#история@hikkikomorii
Мне не нравится слово «буллинг». Нет в нем той жесткости и безжалостности, как в русском «травля» или «издевательства».Обтекаемое слово, вызывающее ассоциации с булкой, и с трудом доходящий до сознания смысл чужого термина… Другой термин – «моббинг» - не лучше, на мой взгляд… А каким будет взгляд того, кого подвергают «буллингу»? С русским словом ясно и понятно: взгляд будет «затравленным».
Ситуации, когда многие травят одного, были, есть и будут.

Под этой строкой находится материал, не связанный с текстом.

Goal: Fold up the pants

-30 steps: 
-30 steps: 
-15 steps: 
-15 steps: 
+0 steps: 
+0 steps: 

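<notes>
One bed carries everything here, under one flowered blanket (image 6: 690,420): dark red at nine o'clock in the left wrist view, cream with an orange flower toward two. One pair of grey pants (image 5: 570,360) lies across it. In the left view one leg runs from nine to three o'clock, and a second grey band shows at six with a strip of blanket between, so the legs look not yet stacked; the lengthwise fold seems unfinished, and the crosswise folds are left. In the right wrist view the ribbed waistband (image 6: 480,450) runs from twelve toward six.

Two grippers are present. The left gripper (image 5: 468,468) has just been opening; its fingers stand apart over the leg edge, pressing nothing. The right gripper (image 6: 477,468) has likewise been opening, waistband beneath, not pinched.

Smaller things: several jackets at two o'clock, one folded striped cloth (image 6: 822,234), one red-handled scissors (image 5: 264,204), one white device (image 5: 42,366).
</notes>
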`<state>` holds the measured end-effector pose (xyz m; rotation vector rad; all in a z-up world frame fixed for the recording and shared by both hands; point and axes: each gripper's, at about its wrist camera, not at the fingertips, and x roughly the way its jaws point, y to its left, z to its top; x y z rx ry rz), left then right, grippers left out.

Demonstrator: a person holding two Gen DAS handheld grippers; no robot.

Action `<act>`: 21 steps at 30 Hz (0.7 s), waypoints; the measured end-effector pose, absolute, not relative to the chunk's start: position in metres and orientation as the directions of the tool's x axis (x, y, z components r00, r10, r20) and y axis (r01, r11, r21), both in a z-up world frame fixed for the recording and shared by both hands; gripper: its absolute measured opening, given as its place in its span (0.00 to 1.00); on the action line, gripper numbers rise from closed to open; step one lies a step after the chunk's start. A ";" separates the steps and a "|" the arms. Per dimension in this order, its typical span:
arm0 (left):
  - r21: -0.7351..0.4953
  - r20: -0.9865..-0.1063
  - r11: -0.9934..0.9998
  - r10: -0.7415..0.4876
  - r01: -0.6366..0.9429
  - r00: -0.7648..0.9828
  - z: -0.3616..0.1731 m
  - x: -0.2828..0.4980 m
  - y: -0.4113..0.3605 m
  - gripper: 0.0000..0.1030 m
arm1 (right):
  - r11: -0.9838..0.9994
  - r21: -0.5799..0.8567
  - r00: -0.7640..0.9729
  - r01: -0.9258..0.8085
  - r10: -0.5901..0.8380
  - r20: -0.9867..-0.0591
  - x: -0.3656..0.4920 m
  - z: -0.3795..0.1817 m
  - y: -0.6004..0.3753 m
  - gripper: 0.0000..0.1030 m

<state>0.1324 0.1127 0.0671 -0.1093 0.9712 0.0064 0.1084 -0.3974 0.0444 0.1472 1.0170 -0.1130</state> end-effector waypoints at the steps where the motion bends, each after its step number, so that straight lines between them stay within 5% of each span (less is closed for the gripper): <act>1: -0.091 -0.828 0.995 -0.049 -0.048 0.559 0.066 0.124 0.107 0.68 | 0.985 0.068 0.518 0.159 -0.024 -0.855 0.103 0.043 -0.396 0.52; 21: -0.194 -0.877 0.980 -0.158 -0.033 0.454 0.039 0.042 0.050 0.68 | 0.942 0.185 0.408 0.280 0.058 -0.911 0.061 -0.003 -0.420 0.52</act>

В школе, в университетах, даже на вполне «взрослых» работах. Обезьянье-стайный инстинкт, позволяющий стае сплачиваться вокруг вожаков для травли одного-двух людей, никуда не делся. Причем повод для травли неважен. Важно желание выслужиться, стать «своим» для того, перед кем трепещешь. Недавно я услышал историю о пятилетней травле-бойкоте в школе, и еще много других грустных историй о том, как кто-то из ныне взрослых людей тогда, в детстве, подвергался атаке этой полуобезьяньей толпы. Вспоминал и свой опыт трехлетней травли-противостояния. И я снова соприкасался с этим чувством ужасающего одиночества, когда тянешься к людям, а в ответ – отвержение. Ты ненавидишь тех, кто издевается над тобой, но ты одновременно и тянешься к ним – к кому же еще тянуться живому человеческому существу? Насмешки, издевательства, тычки, порванные тетради, физическая агрессия…
Отчаявшийся человек бросается за помощью к тем, кто вроде бы не принимает участие в травле, но сталкивается с ещё одной проблемой - равнодушием. Потом, спустя много лет, некоторые из тех, кто молчал и делал вид, что ничего такого не происходит, говорят о стыде, о том, как тяжело было идти против тех, кто травит, объединяет вокруг себя стаю, и о том, как жалко было тех, кого загоняли в угол. Я вспоминаю свою дикую ненависть, когда, в ответ на просьбу о помощи услышал от того, на кого надеялся следующее: «да че ты паришься, ничего такого нет, ты просто нервный какой-то!». Он видел все, и раз за разом отворачивался, быстро выходил из класса или вдруг начинал заниматься какими-то очень важными делами.
В травле нет «нейтральных», она затрагивает и уродует всех.
В том числе и учителей, делающих, вслед за учениками, вид, что все нормально, даже видя испуганных и затравленных детей. И эти дети получают новый опыт - опыт предательства взрослых, опыт того, что ни на кого нельзя положиться, и что спасаться придется самим.
Хуже всего бойкот. Бойкот уничтожает даже то, что может дать ненависть и издевательства – чувство того, что ты есть, что ты что-то значишь. И снова парадокс: подвергаемый бойкоту хочет, чтобы он прекратился, и появилась возможность общаться с теми, кто его так третирует. Я страдаю, но при этом тянусь к тем, от кого страдаю… Трудно представить себе бойкот в классе, длящийся пять лет. Ежедневное унижение. Молчание, отрицание существования тебя как живого существа в принципе… Где-то рядом, на расстоянии вытянутой руки, идет жизнь: смеются, ругаются, мирятся, списывают… Улыбаются друг другу, дергают за косички, лупят друг друга рюкзаками. Но жертва окружена ледяной стеной, и руку – не протянуть. Жизнь замерла, температура воздуха вокруг тебя близка к абсолютному нулю. Весеннее и летнее солнце не греют. И согреть не смогут никогда.
Чтобы не сойти с ума, нужно придумать какие-то способы, чтобы выжить. Кто-то постоянно, год за годом, огрызается, превращаясь в затравленного зверя, готового биться до конца хоть со всем светом. В том числе и нападать первым, живя по закону джунглей: «сначала ударь, потом подай голос». Кто-то замыкается, закрывает свои границы наглухо, и достучаться до живых эмоций уже практически невозможно. Можно совмещать одно с другим… Те, кто не успевают соорудить защитные границы, гибнут. Физически. По-настоящему, потому что боль от отвержения и травли в сознании ребенка настолько сильна, что превышает страх перед смертью.
Чем дольше травля – тем прочнее укрепления, и в какой-то момент весь мир становится ареной противостояния маленького человека и огромной, расширившейся до размеров всего человечества, толпы… Тех, кто травил, давно уже нет рядом, однако эмоциональная травма остается, и все стратегии взаимодействия с другими людьми строятся на том, чтобы предотвратить повторение этой страшной боли, тесно переплетенной с унижением, стыдом, отчаянием и одиночеством.
Последствия травли – серьезная эмоциональная травма, нередко по силе равная посттравматическому стрессовому расстройству (которое наблюдается у участников военных действий, жертв стихийных бедствий и преступлений).